А что, если так и есть, — поверх всех рассказываемых нам сложных и захватывающих историй кино по сути своей именно вот это: лицо, человеческое лицо во всей его тревожащей естественности, и не важно, каковы его корни, природа, красиво оно или безобразно — удивительная ли это чистота Анны Вяземски в «Наудачу, Бальтазар» или искаженная страданием и ненавистью образина Бориса Карлоффа в фильме Джеймса Уэйла, — чувственное ли свечение Моники Витти в «Приключении» или застывшая маска из кожи, на которой виден след от ожога, в «Дерсу Узала» Куросавы.

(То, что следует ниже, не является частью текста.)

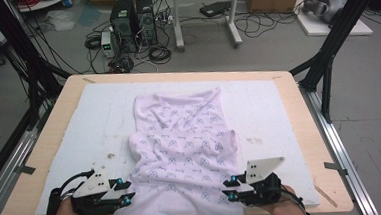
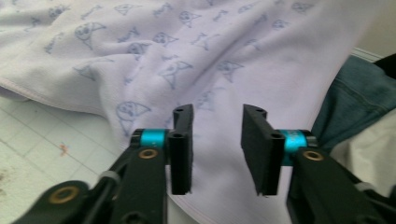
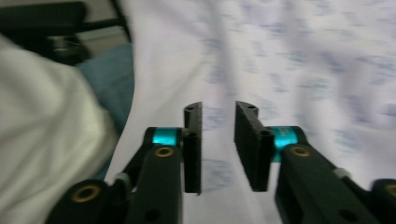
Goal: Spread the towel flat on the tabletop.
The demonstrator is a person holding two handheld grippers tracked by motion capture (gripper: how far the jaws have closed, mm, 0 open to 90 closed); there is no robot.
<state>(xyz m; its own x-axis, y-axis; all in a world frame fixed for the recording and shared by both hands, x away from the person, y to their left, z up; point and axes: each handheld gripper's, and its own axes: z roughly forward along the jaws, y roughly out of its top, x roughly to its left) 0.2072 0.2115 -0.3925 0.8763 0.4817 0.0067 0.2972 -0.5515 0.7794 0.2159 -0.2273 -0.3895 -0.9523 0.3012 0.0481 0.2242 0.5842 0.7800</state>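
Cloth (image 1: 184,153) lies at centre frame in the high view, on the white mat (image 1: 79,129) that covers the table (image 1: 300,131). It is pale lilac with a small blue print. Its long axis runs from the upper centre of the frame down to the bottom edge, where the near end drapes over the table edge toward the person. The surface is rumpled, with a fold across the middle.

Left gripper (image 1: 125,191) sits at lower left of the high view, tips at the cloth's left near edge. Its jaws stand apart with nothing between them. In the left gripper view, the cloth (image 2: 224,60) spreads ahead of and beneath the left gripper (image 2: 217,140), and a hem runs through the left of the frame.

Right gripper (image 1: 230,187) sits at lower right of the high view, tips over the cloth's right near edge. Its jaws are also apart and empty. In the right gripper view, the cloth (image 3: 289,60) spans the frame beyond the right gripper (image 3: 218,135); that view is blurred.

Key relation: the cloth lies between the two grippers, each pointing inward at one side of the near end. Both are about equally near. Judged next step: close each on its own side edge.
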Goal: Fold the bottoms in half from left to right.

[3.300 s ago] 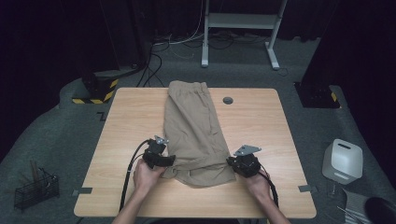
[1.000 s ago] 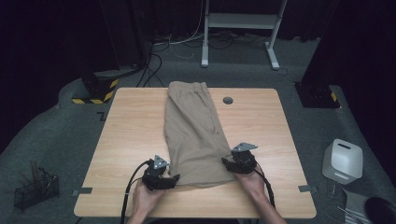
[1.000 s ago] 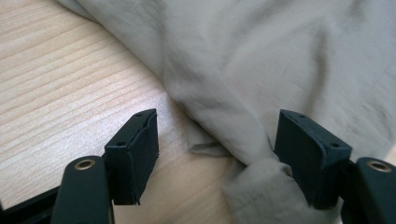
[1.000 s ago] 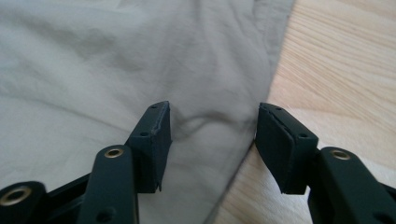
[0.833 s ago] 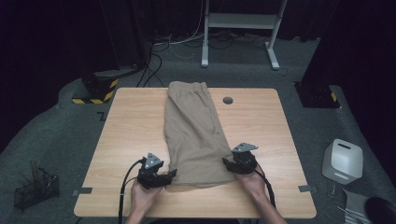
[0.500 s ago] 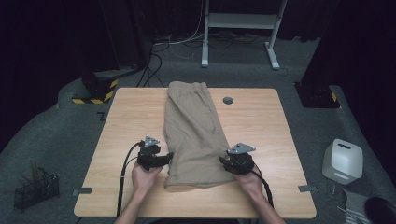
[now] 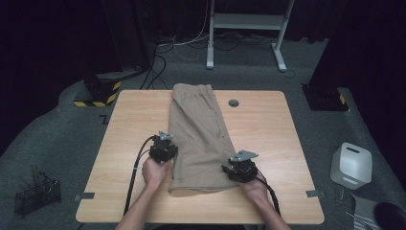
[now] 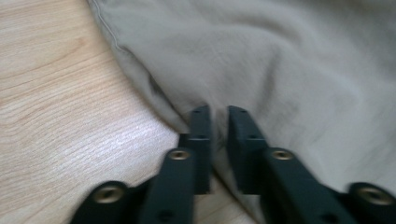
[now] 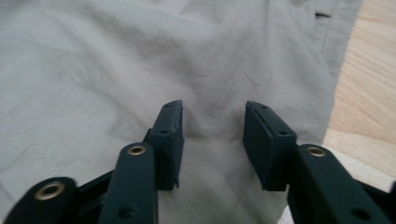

Одно лицо, все лица. С мимики кожи лиц мы считываем эмоции, которые сами переживаем в ту же минуту, ибо в этом зеркале мы видим самих себя. Кино — это, без сомнения, доказательство нашего желания быть, нашей жажды знаний. Оно порождает в нас это желание, затеяв игру с нашим сознанием, показывая нам по ту сторону плоского, жемчужного экрана, в этом лунарном сиянии, наше собственное лицо, то самое, что мы и есть, чем когда-то были. В начале моего балансирования — от лица к лицу, от фильма к фильму — я думаю еще и вот о чем: о слезах. Кино сходно с музыкой этим умением исторгнуть сии драгоценные капли, единственные по-настоящему соленые потому, что пропитаны солью этой земли и всего сотворенного на ней и появляются украдкой, нежданно, так что сдержать их нельзя. Господствующая в Западной Европе культура, наследница сальянских франков и саксов, запечатлела в нашей душе известный код, подавляющий открытые проявления эмоций. В отличие от индусов, южноамериканцев, корейцев или африканцев, у нас не принято проливать слезы. Кинематограф, с его темнотой просмотровых залов, внезапно привечает их, заставляет литься, стремится их вызвать. Что, если мы на пороге революции?
Смех сквозь слёзы
Иногда говорят, что труднее посмеяться с друзьями, чем поплакать с врагами. Если это правда, то кинематограф может служить примером такой трудности, ибо он начал смеяться с самых первых лет своей жизни. Эта необычная механика кажется созданной для уморительных забав, импровизации. Прежде чем придумать мелодраму или саспенс, кино изобрело гэг. Вырезанные из черной бумаги силуэты на белом экране передвигаются, спотыкаются, падают, поднимаются, пошатываясь, теряют все свое достоинство или пытаются обрести его заново, поправляя шляпу тросточкой. Гэг прекрасно вписывался в немоту экрана. Чтобы понять, слов не нужно. Поджидающая ловушка, засада, оплошность — все сразу заметно. Зритель, как в пьесе театра гиньоль, упивается тем, что сам-то смотрит со стороны, и догадывается, что сейчас произойдет.